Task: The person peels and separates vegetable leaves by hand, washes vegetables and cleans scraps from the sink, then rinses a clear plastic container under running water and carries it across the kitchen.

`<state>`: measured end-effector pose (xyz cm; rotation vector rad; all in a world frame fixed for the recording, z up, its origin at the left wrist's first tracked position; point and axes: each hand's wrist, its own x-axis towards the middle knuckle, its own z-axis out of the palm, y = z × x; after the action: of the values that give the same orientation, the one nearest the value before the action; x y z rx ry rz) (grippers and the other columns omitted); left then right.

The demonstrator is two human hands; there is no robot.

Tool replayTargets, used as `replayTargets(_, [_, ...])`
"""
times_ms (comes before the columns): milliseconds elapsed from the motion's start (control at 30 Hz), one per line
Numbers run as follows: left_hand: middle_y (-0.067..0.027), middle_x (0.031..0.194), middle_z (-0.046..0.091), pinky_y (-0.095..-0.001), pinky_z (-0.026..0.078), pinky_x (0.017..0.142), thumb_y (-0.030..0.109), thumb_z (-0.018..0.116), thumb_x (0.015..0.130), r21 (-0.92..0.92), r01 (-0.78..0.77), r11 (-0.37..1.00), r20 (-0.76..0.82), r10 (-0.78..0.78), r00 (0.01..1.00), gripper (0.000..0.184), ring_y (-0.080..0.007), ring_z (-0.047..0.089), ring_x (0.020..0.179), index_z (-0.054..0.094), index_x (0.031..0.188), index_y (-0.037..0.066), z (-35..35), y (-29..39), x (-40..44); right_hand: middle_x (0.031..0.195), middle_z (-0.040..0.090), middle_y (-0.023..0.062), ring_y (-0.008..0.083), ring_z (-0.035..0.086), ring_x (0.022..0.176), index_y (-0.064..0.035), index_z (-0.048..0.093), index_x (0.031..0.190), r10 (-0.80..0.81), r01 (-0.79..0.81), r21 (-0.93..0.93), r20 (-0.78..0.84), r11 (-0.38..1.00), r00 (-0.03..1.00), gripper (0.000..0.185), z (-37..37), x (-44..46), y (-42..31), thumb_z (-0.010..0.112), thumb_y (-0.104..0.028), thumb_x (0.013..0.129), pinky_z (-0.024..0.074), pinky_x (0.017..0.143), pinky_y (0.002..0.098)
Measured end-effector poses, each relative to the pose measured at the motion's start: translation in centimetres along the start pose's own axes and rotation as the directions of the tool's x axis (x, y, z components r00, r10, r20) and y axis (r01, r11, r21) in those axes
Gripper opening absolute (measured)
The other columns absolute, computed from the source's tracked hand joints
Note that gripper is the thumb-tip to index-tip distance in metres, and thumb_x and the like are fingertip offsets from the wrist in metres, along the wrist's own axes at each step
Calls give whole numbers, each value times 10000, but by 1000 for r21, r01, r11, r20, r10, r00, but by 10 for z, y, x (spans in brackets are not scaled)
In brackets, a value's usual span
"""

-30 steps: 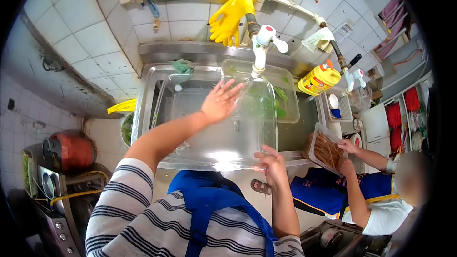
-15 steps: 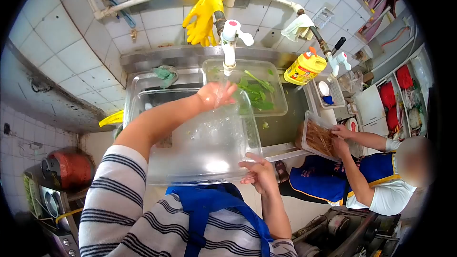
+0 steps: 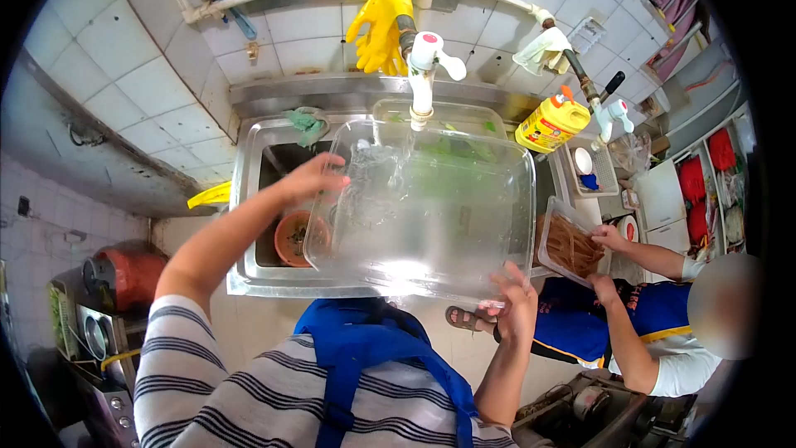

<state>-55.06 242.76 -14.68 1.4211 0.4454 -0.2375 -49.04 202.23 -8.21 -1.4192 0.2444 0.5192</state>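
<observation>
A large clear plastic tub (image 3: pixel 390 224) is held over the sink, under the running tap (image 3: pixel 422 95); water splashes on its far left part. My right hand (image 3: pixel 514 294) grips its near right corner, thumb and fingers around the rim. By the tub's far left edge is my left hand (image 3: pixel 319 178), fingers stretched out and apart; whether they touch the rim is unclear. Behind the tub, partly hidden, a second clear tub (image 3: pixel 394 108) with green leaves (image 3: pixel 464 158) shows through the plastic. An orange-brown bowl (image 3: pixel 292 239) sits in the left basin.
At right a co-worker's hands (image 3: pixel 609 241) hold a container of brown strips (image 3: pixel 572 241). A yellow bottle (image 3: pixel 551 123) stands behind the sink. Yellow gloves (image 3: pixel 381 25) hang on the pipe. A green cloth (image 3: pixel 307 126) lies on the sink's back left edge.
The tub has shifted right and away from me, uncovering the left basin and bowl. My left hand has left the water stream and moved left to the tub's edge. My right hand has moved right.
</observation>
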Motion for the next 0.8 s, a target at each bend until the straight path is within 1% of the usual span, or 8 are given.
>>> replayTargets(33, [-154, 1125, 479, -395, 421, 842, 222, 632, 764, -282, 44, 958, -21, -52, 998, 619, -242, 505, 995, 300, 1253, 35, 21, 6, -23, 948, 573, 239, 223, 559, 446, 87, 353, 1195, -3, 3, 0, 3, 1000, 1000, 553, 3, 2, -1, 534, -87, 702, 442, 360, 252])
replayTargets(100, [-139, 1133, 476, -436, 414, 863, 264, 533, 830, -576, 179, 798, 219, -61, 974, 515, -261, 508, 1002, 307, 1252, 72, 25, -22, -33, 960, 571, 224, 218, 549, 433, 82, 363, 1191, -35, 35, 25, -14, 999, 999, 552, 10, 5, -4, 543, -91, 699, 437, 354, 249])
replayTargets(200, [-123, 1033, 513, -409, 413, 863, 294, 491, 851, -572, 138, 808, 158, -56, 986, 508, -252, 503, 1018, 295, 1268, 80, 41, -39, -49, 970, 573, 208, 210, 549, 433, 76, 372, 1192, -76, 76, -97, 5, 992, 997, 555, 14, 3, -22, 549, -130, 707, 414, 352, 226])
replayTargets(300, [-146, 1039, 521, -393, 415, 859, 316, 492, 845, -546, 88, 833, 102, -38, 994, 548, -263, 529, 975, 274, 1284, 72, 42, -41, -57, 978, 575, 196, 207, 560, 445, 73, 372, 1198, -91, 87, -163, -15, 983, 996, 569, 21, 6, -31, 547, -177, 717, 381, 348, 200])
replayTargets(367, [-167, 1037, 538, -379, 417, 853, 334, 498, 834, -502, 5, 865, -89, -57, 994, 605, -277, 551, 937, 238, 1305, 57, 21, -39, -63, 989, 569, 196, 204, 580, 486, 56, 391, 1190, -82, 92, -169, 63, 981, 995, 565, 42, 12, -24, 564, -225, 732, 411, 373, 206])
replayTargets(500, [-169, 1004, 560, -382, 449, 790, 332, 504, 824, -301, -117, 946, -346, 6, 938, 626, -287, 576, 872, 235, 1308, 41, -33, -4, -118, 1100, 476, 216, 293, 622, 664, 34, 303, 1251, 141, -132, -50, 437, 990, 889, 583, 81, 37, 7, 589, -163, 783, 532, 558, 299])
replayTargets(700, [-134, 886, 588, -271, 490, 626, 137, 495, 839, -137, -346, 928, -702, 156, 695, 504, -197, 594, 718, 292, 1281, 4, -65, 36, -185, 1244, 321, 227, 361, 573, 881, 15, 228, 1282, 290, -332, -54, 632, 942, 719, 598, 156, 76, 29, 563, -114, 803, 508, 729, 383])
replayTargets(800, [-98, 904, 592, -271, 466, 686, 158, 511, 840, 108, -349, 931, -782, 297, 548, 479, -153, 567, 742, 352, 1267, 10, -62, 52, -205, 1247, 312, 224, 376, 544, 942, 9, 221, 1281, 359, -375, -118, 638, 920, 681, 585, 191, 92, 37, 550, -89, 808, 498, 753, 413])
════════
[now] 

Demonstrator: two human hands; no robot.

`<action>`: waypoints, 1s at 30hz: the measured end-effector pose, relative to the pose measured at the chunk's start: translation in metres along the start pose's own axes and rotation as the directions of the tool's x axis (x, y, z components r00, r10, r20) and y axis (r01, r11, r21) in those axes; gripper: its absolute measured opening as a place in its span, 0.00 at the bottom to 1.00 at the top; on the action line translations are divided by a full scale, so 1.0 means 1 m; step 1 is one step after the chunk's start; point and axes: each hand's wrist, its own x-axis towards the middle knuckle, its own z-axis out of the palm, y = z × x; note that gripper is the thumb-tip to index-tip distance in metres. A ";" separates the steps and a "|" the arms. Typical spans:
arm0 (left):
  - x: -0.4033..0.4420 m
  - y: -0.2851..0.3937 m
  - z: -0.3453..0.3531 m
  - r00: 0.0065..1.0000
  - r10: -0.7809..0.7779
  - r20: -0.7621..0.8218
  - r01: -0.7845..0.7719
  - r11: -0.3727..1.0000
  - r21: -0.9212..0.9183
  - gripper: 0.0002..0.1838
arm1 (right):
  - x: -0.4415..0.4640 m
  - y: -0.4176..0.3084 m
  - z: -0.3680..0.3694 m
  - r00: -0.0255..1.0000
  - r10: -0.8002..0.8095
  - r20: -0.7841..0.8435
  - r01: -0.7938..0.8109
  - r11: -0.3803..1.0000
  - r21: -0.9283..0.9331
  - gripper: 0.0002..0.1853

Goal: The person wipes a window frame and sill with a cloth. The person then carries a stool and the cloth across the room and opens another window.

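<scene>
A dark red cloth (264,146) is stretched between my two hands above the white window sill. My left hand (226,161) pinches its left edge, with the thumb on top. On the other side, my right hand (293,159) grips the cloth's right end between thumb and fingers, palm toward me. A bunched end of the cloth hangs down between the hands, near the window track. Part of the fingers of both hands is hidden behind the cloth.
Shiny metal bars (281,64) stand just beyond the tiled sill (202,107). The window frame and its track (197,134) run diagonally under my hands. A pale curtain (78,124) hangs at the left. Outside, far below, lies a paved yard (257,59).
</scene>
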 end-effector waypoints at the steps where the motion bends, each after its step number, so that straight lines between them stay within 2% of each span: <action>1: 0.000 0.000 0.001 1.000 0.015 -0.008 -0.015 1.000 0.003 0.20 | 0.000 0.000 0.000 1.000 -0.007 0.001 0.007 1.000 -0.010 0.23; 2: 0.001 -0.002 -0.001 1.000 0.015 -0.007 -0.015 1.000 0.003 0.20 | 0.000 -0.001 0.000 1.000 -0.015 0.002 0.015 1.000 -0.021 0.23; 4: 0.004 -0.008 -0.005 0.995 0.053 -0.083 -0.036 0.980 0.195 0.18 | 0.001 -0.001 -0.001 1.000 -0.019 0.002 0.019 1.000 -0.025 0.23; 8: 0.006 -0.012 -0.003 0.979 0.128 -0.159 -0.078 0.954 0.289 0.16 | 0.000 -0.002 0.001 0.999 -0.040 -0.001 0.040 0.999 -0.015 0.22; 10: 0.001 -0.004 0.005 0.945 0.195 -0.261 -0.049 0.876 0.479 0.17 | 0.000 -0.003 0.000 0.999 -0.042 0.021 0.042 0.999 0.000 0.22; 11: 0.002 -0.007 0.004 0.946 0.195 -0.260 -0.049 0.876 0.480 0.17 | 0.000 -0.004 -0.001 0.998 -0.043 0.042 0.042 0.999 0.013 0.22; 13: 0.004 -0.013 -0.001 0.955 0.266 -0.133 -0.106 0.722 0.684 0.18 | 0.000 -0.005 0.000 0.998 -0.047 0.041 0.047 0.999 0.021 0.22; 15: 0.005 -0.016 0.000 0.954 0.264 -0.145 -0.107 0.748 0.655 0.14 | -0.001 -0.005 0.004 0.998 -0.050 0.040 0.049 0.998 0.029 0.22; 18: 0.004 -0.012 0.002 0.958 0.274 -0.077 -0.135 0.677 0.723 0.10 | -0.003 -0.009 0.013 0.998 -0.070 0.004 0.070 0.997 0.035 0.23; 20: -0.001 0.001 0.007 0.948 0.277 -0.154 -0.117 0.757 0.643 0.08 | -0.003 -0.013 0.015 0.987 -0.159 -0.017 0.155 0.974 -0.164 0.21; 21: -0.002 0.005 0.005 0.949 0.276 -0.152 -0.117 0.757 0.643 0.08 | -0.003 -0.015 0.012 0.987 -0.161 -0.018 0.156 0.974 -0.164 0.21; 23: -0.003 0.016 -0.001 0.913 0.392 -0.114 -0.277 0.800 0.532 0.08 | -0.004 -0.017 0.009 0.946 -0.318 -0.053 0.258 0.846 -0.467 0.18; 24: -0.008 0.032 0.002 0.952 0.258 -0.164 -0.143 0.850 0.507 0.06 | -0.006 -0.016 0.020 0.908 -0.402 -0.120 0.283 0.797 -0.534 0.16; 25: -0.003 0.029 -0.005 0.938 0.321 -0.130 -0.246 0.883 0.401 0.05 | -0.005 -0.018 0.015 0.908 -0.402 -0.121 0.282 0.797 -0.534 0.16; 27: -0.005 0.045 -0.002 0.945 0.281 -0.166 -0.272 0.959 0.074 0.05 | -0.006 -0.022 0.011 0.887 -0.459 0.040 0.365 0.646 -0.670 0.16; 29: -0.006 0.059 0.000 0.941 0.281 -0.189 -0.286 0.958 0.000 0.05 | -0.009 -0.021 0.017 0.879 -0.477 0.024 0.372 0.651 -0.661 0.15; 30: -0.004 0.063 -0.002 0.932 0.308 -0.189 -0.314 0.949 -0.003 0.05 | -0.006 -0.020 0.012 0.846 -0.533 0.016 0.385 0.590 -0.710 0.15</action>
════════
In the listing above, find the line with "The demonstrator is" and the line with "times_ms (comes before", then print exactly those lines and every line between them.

The demonstrator is two human hands; there is no robot.

Tool replayTargets, used as `replayTargets(_, [_, ...])`
"""
times_ms (comes before the columns): milliseconds elapsed from the motion's start (control at 30 Hz), one per line

No further output is expected here.